The Office of National Statistics has released the English Housing Survey 2017 to 2018: private rented sector. Report on the characteristics and circumstances of private renters in England. Click here to download the full report.
The Finding of the report concluded:
The majority of private renters are satisfied with their accommodation and tenure, though not as satisfied as owner occupiers.
- The majority (84%) of private renters were satisfied or very satisfied with their current accommodation, though this was not as high a proportion of owner occupiers (95%).
- Private renters had the lowest proportion of satisfaction with tenure, at 69%, compared with 98% of owner occupiers.
Most private rented sector tenancies ended because the tenant wanted to move.

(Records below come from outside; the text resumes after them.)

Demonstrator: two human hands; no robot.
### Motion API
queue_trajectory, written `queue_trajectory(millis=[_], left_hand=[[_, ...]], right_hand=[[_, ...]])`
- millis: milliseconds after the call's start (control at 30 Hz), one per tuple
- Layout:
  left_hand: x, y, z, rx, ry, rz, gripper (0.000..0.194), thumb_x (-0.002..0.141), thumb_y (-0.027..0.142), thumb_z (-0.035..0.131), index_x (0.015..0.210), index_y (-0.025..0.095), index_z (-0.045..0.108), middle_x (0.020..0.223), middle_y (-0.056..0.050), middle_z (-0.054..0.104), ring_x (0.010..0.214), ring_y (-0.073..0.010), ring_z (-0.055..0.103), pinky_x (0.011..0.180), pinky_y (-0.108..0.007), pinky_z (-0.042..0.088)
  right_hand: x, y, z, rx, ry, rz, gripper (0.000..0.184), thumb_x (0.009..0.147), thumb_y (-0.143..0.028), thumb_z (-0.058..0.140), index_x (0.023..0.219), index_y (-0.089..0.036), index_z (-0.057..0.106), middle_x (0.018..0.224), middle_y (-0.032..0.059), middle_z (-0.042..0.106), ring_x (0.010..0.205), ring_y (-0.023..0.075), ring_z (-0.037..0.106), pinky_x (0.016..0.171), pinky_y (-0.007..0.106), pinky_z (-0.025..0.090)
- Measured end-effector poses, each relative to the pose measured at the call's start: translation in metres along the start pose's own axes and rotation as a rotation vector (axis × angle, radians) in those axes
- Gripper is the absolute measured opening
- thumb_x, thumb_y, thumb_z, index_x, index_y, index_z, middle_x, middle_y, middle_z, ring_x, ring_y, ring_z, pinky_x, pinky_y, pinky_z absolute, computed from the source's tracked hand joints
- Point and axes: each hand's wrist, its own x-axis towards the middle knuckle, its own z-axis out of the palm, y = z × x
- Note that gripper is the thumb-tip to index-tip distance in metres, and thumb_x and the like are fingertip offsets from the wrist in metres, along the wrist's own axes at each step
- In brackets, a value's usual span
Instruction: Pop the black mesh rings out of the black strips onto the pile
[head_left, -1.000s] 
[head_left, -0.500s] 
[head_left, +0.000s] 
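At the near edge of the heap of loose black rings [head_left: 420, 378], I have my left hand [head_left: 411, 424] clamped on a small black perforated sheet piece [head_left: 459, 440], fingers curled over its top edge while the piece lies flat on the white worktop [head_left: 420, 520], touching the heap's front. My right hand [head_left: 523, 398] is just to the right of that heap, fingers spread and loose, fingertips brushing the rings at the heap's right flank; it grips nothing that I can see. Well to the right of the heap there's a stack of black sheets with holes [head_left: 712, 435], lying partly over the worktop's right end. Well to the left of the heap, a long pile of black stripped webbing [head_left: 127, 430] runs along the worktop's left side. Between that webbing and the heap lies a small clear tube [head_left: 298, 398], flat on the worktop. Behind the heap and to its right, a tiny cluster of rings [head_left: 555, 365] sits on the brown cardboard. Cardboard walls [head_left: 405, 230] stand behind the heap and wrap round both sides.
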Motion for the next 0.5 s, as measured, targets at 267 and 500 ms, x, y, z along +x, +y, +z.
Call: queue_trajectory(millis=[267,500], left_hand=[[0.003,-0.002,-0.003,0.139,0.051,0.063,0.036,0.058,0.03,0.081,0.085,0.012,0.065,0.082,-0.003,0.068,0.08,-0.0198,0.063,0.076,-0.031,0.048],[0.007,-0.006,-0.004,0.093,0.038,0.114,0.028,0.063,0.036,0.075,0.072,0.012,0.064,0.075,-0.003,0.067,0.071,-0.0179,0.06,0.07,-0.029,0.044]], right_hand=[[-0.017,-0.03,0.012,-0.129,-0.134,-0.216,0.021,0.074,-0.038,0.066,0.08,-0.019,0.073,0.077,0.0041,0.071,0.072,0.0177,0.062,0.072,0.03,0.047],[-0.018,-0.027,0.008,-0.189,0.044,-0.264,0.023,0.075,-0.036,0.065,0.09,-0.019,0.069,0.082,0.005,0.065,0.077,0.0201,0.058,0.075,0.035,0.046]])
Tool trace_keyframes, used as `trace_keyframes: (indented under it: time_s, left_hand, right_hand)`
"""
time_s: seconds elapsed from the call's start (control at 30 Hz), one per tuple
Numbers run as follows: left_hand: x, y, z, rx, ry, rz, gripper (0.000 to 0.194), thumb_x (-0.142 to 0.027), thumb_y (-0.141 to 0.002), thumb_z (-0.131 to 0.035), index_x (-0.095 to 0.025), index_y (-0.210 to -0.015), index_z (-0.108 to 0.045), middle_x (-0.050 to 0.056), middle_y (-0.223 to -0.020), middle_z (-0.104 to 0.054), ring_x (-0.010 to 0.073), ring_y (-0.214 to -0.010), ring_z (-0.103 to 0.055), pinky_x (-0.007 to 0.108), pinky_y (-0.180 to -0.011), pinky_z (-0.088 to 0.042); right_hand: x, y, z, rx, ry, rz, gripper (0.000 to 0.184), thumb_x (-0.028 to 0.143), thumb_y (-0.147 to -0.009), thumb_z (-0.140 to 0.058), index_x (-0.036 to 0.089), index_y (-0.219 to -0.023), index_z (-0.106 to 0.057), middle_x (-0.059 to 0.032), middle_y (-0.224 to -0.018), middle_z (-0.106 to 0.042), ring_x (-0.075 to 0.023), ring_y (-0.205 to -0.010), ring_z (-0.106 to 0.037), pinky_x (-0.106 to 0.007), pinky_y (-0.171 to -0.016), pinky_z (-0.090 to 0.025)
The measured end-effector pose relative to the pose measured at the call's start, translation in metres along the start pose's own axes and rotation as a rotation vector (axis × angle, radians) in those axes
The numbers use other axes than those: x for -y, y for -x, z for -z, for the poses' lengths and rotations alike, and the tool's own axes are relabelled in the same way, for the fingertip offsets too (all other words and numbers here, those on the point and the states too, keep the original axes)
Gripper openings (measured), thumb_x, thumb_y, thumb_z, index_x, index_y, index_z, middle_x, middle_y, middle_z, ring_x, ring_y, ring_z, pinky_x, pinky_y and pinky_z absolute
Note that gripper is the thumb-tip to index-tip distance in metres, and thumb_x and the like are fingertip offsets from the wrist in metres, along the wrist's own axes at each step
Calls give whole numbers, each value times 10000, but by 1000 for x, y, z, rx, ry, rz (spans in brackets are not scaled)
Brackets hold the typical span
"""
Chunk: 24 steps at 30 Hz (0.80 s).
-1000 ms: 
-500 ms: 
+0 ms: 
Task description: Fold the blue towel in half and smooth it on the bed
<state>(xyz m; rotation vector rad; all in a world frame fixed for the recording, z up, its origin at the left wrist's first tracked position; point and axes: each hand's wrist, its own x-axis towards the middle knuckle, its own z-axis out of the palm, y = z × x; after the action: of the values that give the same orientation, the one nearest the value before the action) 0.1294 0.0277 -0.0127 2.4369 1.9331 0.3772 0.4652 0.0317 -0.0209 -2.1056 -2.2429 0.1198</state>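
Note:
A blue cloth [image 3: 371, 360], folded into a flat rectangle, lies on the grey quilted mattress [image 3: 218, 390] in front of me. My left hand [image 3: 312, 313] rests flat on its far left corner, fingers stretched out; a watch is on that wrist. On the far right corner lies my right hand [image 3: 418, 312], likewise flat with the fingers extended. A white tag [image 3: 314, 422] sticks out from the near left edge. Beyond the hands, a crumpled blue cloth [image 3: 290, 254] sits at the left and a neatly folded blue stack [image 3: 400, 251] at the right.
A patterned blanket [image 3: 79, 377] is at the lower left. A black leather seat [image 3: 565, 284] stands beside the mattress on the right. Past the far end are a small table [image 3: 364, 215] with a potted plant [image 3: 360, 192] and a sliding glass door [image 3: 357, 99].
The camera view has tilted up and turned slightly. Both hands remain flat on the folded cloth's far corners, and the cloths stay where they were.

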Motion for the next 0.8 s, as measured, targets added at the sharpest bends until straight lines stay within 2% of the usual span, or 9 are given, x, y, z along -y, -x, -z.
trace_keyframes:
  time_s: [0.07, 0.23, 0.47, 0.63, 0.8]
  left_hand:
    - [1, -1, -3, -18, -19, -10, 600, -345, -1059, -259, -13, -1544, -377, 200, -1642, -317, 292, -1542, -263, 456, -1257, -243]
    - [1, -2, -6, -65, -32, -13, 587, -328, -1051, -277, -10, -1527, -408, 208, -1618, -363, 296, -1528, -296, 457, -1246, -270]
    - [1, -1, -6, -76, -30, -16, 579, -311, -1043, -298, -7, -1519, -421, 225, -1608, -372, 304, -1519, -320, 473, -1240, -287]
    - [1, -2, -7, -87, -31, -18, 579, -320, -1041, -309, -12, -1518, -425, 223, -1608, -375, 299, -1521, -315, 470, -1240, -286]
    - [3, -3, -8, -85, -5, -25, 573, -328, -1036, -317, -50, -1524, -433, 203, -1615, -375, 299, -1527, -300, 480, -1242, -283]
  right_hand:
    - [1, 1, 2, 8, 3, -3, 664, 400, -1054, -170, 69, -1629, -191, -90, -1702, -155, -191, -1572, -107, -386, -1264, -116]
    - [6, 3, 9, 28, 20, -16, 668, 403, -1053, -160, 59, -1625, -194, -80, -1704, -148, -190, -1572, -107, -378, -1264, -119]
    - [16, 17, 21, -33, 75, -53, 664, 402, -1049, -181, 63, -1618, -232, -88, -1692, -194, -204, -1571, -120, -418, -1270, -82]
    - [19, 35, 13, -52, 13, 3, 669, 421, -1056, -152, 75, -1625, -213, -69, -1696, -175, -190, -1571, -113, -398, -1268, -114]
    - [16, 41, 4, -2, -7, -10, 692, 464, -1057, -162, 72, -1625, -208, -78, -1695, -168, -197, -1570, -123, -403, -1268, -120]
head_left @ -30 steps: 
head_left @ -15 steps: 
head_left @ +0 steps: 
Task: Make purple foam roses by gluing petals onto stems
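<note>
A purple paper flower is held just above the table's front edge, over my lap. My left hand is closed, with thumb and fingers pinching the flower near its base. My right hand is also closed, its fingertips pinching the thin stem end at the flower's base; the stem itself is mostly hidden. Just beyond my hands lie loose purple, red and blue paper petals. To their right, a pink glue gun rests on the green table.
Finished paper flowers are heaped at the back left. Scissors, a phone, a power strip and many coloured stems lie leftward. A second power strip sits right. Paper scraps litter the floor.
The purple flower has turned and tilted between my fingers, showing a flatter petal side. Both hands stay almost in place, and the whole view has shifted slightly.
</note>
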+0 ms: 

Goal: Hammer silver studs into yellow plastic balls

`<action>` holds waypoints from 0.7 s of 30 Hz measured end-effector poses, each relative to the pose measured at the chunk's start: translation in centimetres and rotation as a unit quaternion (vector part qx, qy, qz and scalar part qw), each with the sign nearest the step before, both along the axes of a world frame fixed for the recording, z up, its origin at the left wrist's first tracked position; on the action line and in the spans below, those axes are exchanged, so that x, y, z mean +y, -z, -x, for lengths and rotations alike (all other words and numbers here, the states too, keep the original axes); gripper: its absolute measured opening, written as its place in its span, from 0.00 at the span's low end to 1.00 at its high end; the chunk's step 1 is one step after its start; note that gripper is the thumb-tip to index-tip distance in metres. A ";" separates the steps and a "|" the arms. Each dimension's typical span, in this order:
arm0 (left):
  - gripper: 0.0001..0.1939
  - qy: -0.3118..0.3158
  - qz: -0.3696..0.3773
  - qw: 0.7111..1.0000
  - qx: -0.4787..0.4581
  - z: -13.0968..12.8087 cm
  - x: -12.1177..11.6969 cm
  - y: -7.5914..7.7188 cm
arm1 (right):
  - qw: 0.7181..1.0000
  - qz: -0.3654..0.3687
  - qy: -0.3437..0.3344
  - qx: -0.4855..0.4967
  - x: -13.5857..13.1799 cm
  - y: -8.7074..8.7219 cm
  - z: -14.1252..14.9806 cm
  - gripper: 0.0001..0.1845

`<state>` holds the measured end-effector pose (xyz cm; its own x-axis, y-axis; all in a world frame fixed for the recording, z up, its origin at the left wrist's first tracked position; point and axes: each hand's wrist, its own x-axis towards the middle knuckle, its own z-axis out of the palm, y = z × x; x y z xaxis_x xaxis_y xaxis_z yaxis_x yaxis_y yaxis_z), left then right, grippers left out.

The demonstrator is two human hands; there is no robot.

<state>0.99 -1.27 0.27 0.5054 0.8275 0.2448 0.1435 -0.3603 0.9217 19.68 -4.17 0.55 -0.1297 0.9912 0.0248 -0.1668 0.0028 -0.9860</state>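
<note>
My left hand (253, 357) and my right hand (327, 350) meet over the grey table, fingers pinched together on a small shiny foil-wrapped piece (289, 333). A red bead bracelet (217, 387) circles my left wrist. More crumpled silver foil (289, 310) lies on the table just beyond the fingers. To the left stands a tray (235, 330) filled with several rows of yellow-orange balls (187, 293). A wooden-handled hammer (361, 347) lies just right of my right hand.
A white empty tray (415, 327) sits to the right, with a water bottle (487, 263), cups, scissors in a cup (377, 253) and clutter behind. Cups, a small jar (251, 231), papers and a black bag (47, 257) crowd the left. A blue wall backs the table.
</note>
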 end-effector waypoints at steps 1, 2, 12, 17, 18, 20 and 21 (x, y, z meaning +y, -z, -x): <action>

- Of those who had lived in their current home for less than three years, 72% moved house because they wanted to. Main reasons for moving in the past three years were job related (18% of moves), to move to a better neighbourhood (16%) and to move to a larger home (13%).
- Of those who did not move solely by choice, reasons included being asked to move by a landlord (12%), moving on mutual agreement with a landlord (10%), and moving due to the end of a fixed term tenancy (8%).
Compared with social renters and owner occupiers, private renters spend the highest proportion of their income on housing. Despite this, the majority said they found it easy to pay their rent.
- On average, private renters spent a third (33%) of their household income (including Housing Benefit) on rent. This is compared to 28% for social renters, and 17% for mortgagors. The proportion of household income spent on rent was higher for private renters in London (42%) than for the rest of England (30%).
- Most private renters (71%) said they found it easy or very easy to pay their rent.
One fifth of private renters received Housing Benefit. For most recipients, this does not cover their whole rent.
- One in five private renters (20%) received Housing Benefit. Of these, 85% report the benefit covered part of their rent.
About one in five households in England live in the private rented sector, making it the second largest tenure.
- 4.5 million households live in the private rented sector in England, 19% of all households. By comparison, 17% (4.0 million) live in the social rented sector and 64% (14.8 million) are owner occupiers.
Nearly two thirds of private renters had no savings.
- 63% of private renters report having no savings. Just over a third (37%) of private renters reported having some savings. 11% of private renters had savings of £16,000 or more.
More than half of private renters thought they would eventually buy a home. A sizeable proportion of those who expected to buy did not currently have any savings.
- Over half (58%) of private renters thought they would eventually buy a home. Younger renters were more likely to think they would eventually become homeowners: 77% of those 16 to 24 thought they would buy, compared with 40% of those aged 45 to 64.
- Of the 42% of private renters who did not think they would eventually buy a home, most (68%) said this was because they could not afford to do so.
- There was no apparent link between those who thought they would eventually buy a home, and those who had substantial savings that could go towards a deposit:12% of those who eventually planned to buy had substantial savings of £16,000 or more. Overall 42% of those who intend to buy had some savings.